__WHAT YOU SHOULD DO__
Please copy each line from the entries that contains the string "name".

__DATASET EXCERPTS__
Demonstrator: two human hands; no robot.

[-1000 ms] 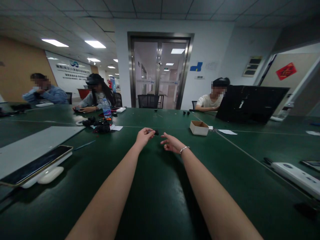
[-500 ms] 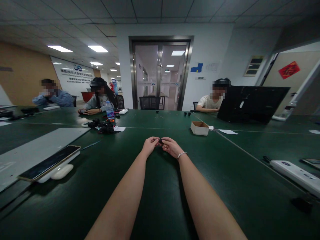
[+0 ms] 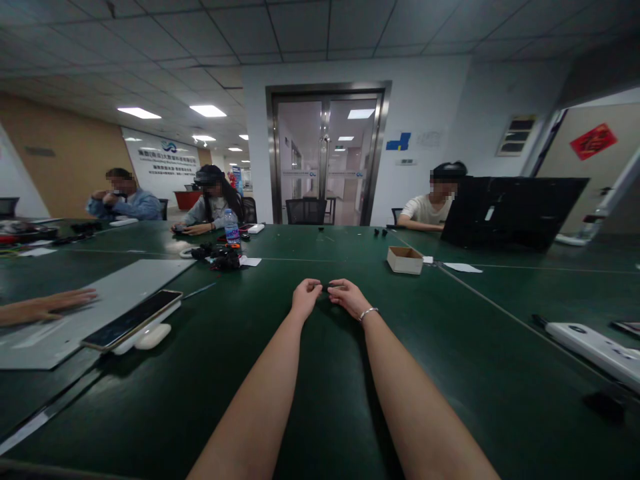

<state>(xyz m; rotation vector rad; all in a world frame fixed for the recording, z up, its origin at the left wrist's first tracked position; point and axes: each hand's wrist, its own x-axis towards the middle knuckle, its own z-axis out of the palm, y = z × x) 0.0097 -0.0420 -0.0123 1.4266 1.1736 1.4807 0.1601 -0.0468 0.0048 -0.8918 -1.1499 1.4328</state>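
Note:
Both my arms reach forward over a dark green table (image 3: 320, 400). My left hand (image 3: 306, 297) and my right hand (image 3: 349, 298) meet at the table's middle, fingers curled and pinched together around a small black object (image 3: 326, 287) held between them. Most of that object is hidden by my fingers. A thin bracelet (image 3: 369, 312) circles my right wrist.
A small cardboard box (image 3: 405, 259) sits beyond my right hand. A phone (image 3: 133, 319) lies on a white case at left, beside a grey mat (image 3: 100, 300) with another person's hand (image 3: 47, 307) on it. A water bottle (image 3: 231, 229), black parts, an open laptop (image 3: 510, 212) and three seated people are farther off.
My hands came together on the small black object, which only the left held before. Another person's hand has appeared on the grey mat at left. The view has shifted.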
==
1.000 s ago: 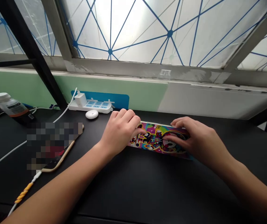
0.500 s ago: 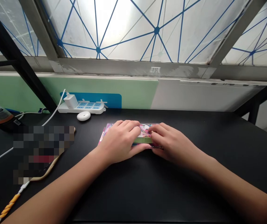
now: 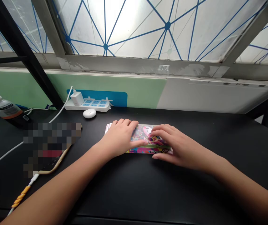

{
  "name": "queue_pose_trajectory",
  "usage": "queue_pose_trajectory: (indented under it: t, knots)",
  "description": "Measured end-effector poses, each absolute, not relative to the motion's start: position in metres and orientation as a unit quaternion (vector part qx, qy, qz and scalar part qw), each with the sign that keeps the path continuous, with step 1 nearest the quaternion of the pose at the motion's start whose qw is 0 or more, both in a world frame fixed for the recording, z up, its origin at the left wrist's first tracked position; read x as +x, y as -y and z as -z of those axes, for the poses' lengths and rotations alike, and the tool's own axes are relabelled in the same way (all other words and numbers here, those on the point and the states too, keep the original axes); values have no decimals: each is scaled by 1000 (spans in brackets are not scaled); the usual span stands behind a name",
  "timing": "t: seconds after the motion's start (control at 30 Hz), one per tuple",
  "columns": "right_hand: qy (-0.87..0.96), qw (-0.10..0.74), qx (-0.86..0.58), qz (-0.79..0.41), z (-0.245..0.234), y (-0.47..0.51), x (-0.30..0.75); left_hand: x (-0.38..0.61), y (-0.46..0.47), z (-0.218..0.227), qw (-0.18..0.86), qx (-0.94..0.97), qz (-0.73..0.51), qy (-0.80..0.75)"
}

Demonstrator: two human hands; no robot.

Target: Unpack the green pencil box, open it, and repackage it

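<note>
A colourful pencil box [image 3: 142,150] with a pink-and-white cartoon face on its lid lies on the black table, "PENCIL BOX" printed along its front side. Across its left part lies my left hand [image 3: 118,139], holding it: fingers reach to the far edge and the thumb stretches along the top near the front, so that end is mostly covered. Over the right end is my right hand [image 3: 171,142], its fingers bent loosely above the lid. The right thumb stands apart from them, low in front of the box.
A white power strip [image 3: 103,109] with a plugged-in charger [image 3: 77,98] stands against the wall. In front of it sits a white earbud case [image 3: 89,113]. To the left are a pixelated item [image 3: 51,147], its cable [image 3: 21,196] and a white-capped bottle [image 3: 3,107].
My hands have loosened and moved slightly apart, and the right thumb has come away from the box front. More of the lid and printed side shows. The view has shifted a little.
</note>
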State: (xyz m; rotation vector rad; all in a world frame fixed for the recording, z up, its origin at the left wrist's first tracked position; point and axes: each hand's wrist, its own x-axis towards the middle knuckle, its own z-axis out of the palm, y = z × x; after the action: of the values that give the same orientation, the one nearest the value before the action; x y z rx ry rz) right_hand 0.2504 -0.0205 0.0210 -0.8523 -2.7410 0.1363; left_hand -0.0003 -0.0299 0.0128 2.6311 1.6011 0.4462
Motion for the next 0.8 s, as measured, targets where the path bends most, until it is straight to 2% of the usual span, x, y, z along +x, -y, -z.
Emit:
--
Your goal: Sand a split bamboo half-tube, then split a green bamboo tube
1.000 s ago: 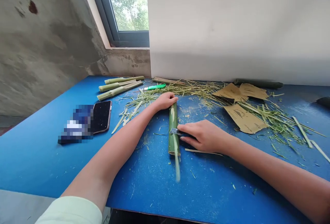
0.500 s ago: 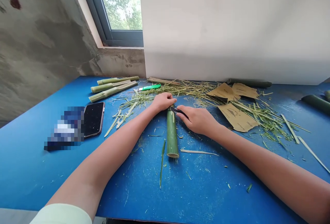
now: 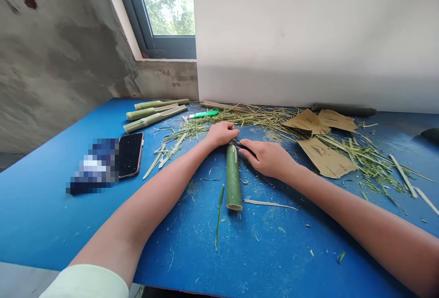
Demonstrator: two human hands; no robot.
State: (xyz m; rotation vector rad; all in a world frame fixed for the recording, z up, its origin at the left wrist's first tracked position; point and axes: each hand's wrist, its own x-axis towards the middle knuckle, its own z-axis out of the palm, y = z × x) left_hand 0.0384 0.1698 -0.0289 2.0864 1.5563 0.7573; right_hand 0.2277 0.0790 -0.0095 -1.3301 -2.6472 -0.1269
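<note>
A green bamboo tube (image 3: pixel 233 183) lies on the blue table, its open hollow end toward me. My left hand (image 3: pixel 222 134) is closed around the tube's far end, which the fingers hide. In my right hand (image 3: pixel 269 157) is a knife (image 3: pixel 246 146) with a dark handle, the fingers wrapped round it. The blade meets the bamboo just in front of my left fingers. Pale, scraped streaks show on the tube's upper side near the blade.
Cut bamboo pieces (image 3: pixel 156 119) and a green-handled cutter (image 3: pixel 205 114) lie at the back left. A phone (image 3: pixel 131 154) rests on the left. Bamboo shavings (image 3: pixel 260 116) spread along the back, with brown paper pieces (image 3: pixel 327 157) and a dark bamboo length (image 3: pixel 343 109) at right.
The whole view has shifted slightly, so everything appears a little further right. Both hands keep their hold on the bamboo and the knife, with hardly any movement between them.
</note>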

__RESPONSE TO THE TASK__
  "name": "queue_pose_trajectory",
  "description": "Measured end-effector poses, each absolute, not relative to the motion's start: position in metres and orientation as a unit quaternion (vector part qx, qy, qz and scalar part qw), each with the sign that keeps the path continuous, with step 1 nearest the quaternion of the pose at the motion's start whose qw is 0 or more, both in a world frame fixed for the recording, z up, its origin at the left wrist's first tracked position; read x as +x, y as -y and z as -z of those axes, for the poses' lengths and rotations alike, and the tool's own axes are relabelled in the same way (all other words and numbers here, those on the point and the states too, keep the original axes); values have no decimals: each is scaled by 1000 (spans in brackets are not scaled); the usual span stands behind a name",

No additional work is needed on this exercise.